Question

Consider the following transportation problem.

	D1	D2	D3	D4	Availability
O1	5	8	3	6	30
O2	4	5	7	4	50
O3	6	2	4	6	20
Requirement	30	40	20	10

Determine initial basic feasible solution by VAM.

Answer 1

Let ‘ai‘ denote the availability and ’bj‘ denote the requirement

`sum"a"_"i"` = 30 + 50 + 20 = 100 and `sum"b"_"j"` = 30 + 40 + 20 + 10 = 100

`sum"a"_"i" = sum"b"_"j"`

So the given problem is a balanced transportation problem.

Hence there exists a feasible solution to the given problem.

For VAM, we first find the penalties for rows and columns.

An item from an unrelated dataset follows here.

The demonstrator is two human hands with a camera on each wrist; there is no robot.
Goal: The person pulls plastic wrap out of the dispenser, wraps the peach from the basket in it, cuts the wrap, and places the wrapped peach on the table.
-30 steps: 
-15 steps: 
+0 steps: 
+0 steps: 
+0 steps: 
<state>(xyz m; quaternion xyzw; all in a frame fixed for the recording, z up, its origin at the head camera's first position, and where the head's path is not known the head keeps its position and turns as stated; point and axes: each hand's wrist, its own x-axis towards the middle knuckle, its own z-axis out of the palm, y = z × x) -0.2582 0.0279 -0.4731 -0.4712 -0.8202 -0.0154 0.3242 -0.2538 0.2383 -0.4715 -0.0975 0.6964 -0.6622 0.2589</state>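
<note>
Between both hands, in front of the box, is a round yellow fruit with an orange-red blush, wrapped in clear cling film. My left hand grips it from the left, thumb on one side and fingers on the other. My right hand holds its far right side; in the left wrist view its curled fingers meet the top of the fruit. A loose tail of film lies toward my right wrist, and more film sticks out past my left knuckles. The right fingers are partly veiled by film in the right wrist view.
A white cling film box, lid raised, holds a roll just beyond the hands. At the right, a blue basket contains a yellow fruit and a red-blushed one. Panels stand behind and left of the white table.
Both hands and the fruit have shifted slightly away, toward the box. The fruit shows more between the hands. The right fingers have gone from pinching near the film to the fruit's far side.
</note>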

We allocate units to the maximum penalty column (or) row with the least cost.

First allocation:

	D1	D2	D3	D4	(ai)	Penalty
O1	5	8	3	6	30	(2)
O2	4	5	7	4	50	(1)
O3	6	(20)2	4	6	20/0	(2)
(bj)	30	40/20	20	10
Penalty	(1)	(3)	(1)	(2)

Largest penalty = 3. allocate min (40, 20) to (O₃, D₂)

Second allocation:

	D1	D2	D3	D4	(ai)	Penalty
O1	5	8	(20)3	6	30/10	(2)
O2	4	5	7	4	50	(1)
(bj)	30	20	20/0	10
Penalty	(1)	(3)	(4)	(2)

Largest penalty = 4.

Allocate min (20, 30) to (O₁, D₃)

Third allocation:

	D1	D2	D4	(ai)	Penalty
O1	5	8	6	10	(1)
O2	4	(20)5	4	50/30	(1)
(bj)	30	20/0	10
Penalty	(1)	(3)	(2)

The largest penalty is 3.

Allocate min (20, 50) to (O₂, D₂)

Fourth allocation:

	D1	D4	(ai)	Penalty
O1	5	6	10	(1)
O2	4	(10)4	30/20	(0)
(bj)	30	10/10
Penalty	(1)	(2)

The largest penalty is 2.

Allocate min (10, 30) to (O₂, D₄)

Fifth allocation:

	D1	(ai)	Penalty
O1	(10)5	10/0	–
O2	(20)4	20/0	–
(bj)	30/10/0
Penalty	(1)

The largest penalty is 1.

Allocate min (30, 20) to (O₂, D₁)

Balance 10 units we allot to (O₁, D₁).

Thus we have the following allocations:

	D1	D2	D3	D4	(ai)
O1	(10)5	8	(20)3	6	30
O2	(20)4	(20)5	7	(10)4	50
O3	6	(20)2	4	6	20
(bj)	30	40	20	10

Transportation schedule:

O₁ → D₁

O₁ → D₃

O₂ → D₁

O₂ → D₂

O₂ → D₄

O₃ → P₂

i.e x₁₁ = 10

x₁₃ = 20

x₂₁ = 20

x₂₂ = 20

x₂₄ = 10

x₃₂ = 20

Total cost = (10 × 5) + (20 × 3) + (20 × 4) + (20 × 5) + (10 × 4) + (20 × 2)

= 50 + 60 + 80 + 100 + 40 + 40

= 370

Thus the least cost by YAM is ₹ 370.